Despite significant internal opposition in some quarters, he has worked over the past eight years to advocate for “ecological conversion” and “integral ecology”. He has supported the emerging Laudato Si’ Movement (even naming it) and adopted new initiatives such as the annual Season of Creation and an online churchwide sustainability platform known as the Laudato Si’ Action Platform.
Since it launched in late 2022, this hugely popular platform has signed up over 8,000 Catholic institutions to create new sustainability plans. He has even spearheaded initiatives to decarbonise the Vatican state itself, starting with St Peter’s Basilica. But much remains to be done to mobilise his 1.2 billion global flock, yet the foundations have now been laid.
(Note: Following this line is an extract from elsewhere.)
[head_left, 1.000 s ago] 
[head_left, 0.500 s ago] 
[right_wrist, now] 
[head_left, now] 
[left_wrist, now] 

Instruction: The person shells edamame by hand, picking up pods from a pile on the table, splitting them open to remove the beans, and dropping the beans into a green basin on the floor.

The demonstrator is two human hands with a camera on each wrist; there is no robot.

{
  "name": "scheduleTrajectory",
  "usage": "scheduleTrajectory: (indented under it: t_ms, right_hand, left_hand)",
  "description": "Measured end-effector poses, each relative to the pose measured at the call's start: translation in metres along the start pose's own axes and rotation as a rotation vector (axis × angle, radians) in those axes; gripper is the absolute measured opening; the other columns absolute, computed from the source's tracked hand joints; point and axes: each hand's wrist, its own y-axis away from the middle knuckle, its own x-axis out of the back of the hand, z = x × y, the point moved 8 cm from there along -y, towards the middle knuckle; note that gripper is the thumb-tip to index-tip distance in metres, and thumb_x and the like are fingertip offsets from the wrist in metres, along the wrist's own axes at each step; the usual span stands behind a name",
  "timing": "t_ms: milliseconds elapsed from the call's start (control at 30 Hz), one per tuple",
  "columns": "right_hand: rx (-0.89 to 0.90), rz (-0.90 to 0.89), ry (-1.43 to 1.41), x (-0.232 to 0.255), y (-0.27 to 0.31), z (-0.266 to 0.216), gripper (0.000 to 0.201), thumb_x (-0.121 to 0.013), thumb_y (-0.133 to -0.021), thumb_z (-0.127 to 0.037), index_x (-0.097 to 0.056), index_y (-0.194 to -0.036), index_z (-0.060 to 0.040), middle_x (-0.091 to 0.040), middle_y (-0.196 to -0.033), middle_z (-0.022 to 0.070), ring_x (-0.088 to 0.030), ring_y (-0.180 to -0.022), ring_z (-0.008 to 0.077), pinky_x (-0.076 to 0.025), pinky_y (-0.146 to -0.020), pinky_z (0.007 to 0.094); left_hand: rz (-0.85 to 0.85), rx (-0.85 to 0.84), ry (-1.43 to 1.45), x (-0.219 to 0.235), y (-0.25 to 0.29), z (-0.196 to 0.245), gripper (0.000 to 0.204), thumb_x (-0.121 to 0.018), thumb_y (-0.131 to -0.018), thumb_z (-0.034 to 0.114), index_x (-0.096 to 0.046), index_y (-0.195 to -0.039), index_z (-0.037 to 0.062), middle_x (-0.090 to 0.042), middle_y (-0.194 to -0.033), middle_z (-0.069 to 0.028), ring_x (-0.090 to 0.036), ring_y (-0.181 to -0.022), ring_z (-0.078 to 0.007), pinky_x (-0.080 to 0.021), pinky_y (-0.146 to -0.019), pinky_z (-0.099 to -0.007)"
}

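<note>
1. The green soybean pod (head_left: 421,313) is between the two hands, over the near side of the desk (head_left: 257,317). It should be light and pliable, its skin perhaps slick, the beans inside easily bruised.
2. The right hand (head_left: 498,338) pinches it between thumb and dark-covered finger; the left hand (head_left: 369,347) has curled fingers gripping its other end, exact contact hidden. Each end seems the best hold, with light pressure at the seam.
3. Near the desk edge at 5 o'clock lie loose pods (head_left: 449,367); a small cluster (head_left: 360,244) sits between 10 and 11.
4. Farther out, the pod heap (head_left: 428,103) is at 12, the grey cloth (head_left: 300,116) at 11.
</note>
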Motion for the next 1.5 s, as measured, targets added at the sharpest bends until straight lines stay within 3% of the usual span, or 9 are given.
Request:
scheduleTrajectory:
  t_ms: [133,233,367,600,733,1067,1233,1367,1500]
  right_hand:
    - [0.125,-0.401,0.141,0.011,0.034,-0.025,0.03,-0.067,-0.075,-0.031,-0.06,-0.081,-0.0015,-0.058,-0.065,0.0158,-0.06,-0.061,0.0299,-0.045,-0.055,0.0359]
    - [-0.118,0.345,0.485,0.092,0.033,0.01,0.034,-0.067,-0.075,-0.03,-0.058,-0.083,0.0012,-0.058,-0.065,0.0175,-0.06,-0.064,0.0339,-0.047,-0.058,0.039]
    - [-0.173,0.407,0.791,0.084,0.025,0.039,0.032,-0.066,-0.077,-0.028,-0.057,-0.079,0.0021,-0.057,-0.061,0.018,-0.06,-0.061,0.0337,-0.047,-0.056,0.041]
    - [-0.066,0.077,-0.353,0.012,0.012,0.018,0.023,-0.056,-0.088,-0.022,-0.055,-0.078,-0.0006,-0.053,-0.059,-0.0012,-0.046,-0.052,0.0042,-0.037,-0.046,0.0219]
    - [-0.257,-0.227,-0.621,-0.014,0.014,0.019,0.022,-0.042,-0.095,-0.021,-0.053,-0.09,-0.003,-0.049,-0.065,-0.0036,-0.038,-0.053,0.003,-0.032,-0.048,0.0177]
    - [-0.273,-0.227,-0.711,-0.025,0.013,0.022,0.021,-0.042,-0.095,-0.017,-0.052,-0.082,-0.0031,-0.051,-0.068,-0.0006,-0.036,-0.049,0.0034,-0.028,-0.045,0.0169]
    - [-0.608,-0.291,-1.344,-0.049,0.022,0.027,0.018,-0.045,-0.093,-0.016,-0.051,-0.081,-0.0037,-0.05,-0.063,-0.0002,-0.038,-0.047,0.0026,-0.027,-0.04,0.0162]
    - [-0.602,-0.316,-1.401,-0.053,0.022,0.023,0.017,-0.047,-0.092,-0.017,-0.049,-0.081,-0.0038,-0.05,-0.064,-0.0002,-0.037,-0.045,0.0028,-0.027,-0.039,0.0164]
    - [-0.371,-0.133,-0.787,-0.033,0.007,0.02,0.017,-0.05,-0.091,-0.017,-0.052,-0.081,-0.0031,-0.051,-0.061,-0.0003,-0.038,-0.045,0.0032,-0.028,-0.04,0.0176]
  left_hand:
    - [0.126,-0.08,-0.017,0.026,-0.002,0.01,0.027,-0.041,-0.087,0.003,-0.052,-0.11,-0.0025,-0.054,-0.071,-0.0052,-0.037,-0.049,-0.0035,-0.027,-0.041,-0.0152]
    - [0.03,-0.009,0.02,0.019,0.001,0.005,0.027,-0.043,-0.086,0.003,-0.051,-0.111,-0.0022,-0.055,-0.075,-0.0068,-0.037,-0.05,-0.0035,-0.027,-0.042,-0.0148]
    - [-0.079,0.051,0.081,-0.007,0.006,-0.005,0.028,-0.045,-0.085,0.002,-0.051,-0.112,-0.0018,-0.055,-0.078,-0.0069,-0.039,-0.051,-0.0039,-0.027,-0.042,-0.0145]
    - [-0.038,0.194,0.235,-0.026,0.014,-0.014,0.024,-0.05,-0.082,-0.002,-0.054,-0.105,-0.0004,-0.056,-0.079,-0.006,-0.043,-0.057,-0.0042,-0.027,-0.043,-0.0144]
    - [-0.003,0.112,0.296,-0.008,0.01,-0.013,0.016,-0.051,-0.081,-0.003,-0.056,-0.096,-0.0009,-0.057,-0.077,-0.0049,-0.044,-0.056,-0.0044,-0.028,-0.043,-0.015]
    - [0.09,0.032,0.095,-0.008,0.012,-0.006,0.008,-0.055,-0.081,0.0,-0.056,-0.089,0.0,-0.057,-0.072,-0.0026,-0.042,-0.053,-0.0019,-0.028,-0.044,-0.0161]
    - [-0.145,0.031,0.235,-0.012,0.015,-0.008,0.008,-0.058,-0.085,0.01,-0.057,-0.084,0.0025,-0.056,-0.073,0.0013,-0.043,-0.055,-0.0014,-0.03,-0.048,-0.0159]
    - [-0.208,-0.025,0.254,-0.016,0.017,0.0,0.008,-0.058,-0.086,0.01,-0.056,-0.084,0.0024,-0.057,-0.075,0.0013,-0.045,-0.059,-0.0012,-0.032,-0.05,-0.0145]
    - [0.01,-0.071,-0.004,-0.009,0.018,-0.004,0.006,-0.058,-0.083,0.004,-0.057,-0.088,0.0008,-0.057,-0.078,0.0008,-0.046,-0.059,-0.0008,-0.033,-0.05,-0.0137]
The pope’s deep concern about the lack of political will in the run-up to Cop28, and the fractious global context in which climate is being discussed, has led him to double down on his climate message. On October 4th he published a new apostolic letter, Laudate Deum (Praise God) which caused a stir in political and church circles. In it he raised huge concerns in advance of Cop28. He called out specifically the influence of corporate interests in multilateral processes at all these Cop meetings.
Perhaps surprisingly, top of his list of concerns is the increasingly complex challenge of AI and disinformation and their potential to hinder widespread action based on climate science. In the face of this, he has been at pains to explain the scientific consensus – using his unique platform as pontiff to bypass the channels of misinformation.
He has concluded that the evidence is overwhelming and deeply alarming for anyone who is concerned about the future of this world. He underlines the gravity of the situation and the need for all, starting with Catholics, to act decisively on the science.
Next on Francis’s list is the urgent need to phase out fossil fuels. He has spoken out forcefully on the need to “keep fossil fuels in the ground” – much to the ire of the big oil producers. Many parts of the Catholic Church, and faith groups at large, have divested from fossil fuels and signed on to calls for a fossil fuel non-proliferation treaty. His schedule for Dubai had included a meeting with heads of state from small island nations who have signed a strong statement calling for such a treaty, an act of solidarity which would have been striking.
Third on his list is the continuing failure of rich nations to finance climate action in poorer countries. Eight years after Paris the list of broken promises is long and growing. High on that list of promises was the loss and damage fund, agreed last year at Cop27 in Egypt’s Sharm El-Sheikh. This was designed to finance reparations for losses due to climate change – yet one year later this fund still remains only an idea. Countries including Ireland are being asked now to accelerate capitalisation of this fund at Cop28.
Other faith leaders will hopefully be there in force – especially as, for the first time ever, there will be a dedicated Faith Pavilion. One can only hope and pray that, despite his absence, the courage and fighting spirit of Francis will inspire those at Cop28 in Dubai to acknowledge what is at stake and act before it is too late.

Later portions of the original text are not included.